No mesmo sentido, o Ministério Público do Trabalho, através do Grupo de Trabalho Nacional – GT COVID19, editou Guia Técnico Interno Do MPT Sobre Vacinação da Covid – 19, no qual concluiu que “A recusa injustificada do trabalhador em submeter-se à vacinação disponibilizada pelo empregador, em programa de vacinação previsto no PCMSO, observados os demais pressupostos legais, como o direito à informação, pode caracterizar ato faltoso e possibilitar a aplicação de sanções previstas na CLT ou em estatuto de servidores, dependendo da natureza jurídica do vínculo de trabalho.”
Verifica-se que cabe ao empregador, portanto, adotar medidas de conscientização, educação e orientação de seus colaboradores quanto a importância e eficácia das vacinas, visando, inclusive, dirimir possíveis vícios de consentimento decorrentes de Fake News. Um programa de educação nesse sentido é de suma importância para que em eventual recusa na vacinação por um determinado empregado, que implique em risco aos demais colaboradores, clientes, pacientes ou terceiros envolvidos na atividade empresarial, haja a possibilidade de demissão justificada.
Segundo o referido guia do MPT, a recusa vacinal injustificada pelo colaborador, após orientação e prévias sanções disciplinares, poderá ensejar demissão por justa causa, por configurar falta grave e colocar em risco a coletividade de trabalhadores.

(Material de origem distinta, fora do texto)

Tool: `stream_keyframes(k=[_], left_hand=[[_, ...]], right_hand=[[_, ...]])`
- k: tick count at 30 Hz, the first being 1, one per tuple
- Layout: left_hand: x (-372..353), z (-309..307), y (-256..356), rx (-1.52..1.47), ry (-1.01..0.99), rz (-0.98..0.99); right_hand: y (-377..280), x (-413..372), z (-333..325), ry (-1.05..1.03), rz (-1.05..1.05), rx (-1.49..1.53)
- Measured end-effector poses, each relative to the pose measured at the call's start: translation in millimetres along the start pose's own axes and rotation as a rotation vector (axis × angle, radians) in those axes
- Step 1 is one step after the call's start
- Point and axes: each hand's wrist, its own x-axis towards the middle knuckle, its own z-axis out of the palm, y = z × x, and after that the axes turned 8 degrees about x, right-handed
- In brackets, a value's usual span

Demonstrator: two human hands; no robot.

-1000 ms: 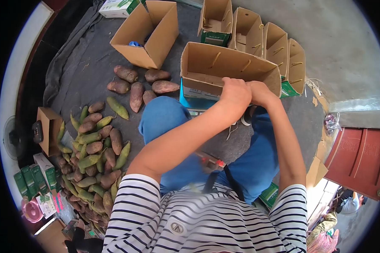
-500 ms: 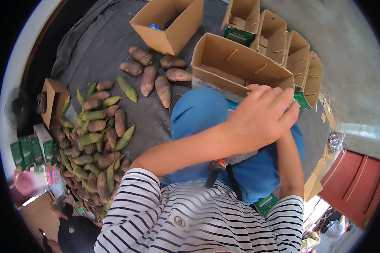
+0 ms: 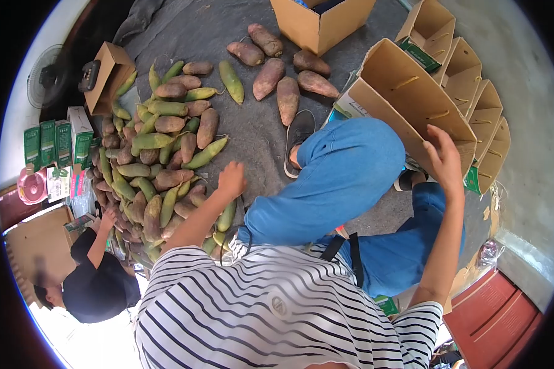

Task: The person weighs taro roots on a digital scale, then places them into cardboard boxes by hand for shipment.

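Observation:
My left hand [image 3: 232,179] is raised in front of the vegetable pile with its fingers curled in, and nothing shows in it. The pile mixes green radishes [image 3: 169,109] with purple-brown radish-like roots [image 3: 208,126]. At the right, my right hand [image 3: 446,161] grips the near rim of an open cardboard box [image 3: 406,92], its fingers bent over the edge. The box stands tilted beside my knee, has cord loops on its inner wall, and shows no contents. Several large purplish roots [image 3: 269,79] and one green radish [image 3: 231,82] lie apart on the dark ground sheet.
Several open cardboard boxes [image 3: 461,64] with cord handles stand in a row at the right. A bigger carton [image 3: 326,24] sits ahead with something blue inside. Green packages [image 3: 55,141] and a fan [image 3: 46,75] are at the left. A co-worker [image 3: 101,277] reaches into the pile's lower left.
My left hand has left the box and swung left to the pile. My right hand stays at the box rim. The view has turned left, and the co-worker's arm now reaches the vegetables.

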Motion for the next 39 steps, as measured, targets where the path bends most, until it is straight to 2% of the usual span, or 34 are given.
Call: stream_keyframes(k=[2,4,7,10,13,16,19,23,26,30,36,39], left_hand=[[-20,27,-25,0.057,-0.230,-0.174],[-37,51,-58,0.104,-0.289,-0.300],[-51,75,-113,0.065,-0.159,-0.448],[-57,69,-145,-0.012,-0.168,-0.581],[-58,65,-164,0.008,-0.108,-0.694],[-72,51,-171,0.152,-0.026,-0.744],[-84,62,-202,0.113,0.023,-0.770],[-79,77,-228,-0.073,-0.161,-0.821],[-76,56,-206,0.094,-0.151,-0.773],[-71,61,-216,0.112,-0.246,-0.759],[-67,93,-239,0.050,-0.128,-0.860],[-57,93,-252,0.205,-0.292,-0.781]], right_hand=[[-11,0,-5,0.078,-0.071,0.000],[-42,-5,-7,0.126,-0.070,0.018],[-84,-18,3,0.129,-0.161,0.090],[-128,-23,18,0.043,-0.321,0.191],[-154,-14,36,0.030,-0.372,0.151],[-164,-5,48,0.029,-0.439,0.097],[-177,-3,65,0.080,-0.517,-0.029],[-181,1,75,0.119,-0.535,-0.022],[-183,3,77,0.115,-0.537,-0.022],[-186,4,78,0.097,-0.535,-0.047],[-188,7,79,0.103,-0.540,-0.058],[-189,8,79,0.105,-0.544,-0.058]])
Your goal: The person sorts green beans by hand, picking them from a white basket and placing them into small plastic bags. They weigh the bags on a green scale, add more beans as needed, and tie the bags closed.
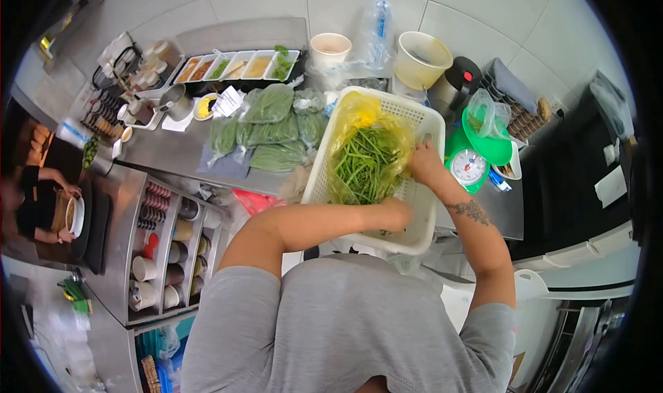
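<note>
A yellow-tinted plastic bag (364,114) full of long green vegetable stems (366,161) lies in a white perforated basket (428,120). My right hand (425,163) is closed on the bag's right side. Lower down, my left hand (396,215) is curled at the bag's near right edge, its fingertips mostly hidden. Left of the basket, several clear bags of green vegetables (273,130) are piled on the steel counter. To the right stands a green kitchen scale (469,166) with a green pan (489,137).
Behind the basket are a white tub (330,50), a plastic bag roll (380,34) and a cream bucket (423,60). A row of ingredient trays (238,66) lines the back left. At far left, another person (43,199) holds a white bowl (74,217) beside shelves of cups (173,251).
</note>
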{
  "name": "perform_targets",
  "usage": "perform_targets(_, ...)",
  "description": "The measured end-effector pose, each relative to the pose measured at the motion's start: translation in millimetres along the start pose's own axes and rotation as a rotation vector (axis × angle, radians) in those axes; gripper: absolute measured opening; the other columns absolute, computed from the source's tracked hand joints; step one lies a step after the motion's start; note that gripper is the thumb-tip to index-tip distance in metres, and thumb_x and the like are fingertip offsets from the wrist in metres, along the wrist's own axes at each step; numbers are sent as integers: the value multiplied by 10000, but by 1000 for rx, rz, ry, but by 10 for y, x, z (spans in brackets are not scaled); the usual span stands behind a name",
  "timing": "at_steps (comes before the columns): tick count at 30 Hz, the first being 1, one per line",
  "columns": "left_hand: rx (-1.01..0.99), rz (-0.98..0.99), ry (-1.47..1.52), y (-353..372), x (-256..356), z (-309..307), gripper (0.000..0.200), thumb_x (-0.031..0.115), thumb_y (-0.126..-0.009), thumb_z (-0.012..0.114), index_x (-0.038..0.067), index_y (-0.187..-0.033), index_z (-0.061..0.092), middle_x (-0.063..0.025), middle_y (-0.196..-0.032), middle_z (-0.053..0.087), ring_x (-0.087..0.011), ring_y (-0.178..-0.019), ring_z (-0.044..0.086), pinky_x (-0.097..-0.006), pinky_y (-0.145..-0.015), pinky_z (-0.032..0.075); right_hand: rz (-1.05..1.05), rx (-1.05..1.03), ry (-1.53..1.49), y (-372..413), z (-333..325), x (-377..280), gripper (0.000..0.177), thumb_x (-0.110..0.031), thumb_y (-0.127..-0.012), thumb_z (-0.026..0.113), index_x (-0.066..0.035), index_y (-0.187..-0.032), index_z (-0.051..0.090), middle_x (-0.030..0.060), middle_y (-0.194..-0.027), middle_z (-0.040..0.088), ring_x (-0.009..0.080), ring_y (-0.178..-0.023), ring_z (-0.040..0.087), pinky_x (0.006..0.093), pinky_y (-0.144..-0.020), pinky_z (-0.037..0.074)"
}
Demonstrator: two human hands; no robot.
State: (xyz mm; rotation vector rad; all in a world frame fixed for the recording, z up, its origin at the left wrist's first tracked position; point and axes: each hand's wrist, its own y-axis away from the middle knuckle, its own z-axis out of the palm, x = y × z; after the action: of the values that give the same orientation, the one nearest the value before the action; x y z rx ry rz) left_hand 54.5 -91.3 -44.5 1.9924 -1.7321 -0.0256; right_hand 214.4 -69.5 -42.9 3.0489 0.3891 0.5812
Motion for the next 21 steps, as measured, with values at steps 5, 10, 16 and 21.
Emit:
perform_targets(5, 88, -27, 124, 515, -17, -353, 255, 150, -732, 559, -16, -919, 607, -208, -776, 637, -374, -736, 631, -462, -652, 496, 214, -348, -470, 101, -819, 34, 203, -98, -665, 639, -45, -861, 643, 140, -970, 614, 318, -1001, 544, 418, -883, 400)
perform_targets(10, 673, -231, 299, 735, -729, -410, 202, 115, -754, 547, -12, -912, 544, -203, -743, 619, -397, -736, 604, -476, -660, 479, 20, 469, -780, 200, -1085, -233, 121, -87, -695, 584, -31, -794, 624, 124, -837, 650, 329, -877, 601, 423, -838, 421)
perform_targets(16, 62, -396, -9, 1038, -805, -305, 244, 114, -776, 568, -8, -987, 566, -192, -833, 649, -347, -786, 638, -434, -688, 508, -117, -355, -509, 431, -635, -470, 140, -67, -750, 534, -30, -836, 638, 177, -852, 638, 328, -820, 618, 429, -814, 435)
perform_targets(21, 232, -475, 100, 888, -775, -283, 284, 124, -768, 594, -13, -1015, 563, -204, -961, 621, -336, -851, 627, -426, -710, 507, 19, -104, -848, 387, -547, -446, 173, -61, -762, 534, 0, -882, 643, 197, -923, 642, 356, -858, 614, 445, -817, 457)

Entretanto, vale lembrar que em casos justificados – como alergias, justificativas médicas -, tal medida não poderá ser aplicada, devendo o empregador, nesses casos, providenciar medidas para prevenção da saúde desse funcionário, como o trabalho a distância, por exemplo.
Há respaldo técnico e jurídico na aplicação da demissão por justa causa de colaboradores que se recusam – injustificadamente e após ampla informação – a se vacinarem contra a covid. Porém, tal medida só poderá ocorrer, após a inclusão desse requisito no PCMSO e concessão de programa de conscientização coletivo, além de advertência prévia com orientação individual quanto à importância da vacinação na proteção pessoal e coletiva.
Importante que a demissão por justa causa nesses casos não seja a primeira medida, tendo em vista a responsabilidade social do empregador com a informação e orientação. Esgotadas todas as alternativas e na ausência de justificativa, a demissão por justa causa encontrará fundamento legal no artigo 482, h e artigo 158, II, da CLT e principio lógico na garantia do interesse público e proteção da coletividade.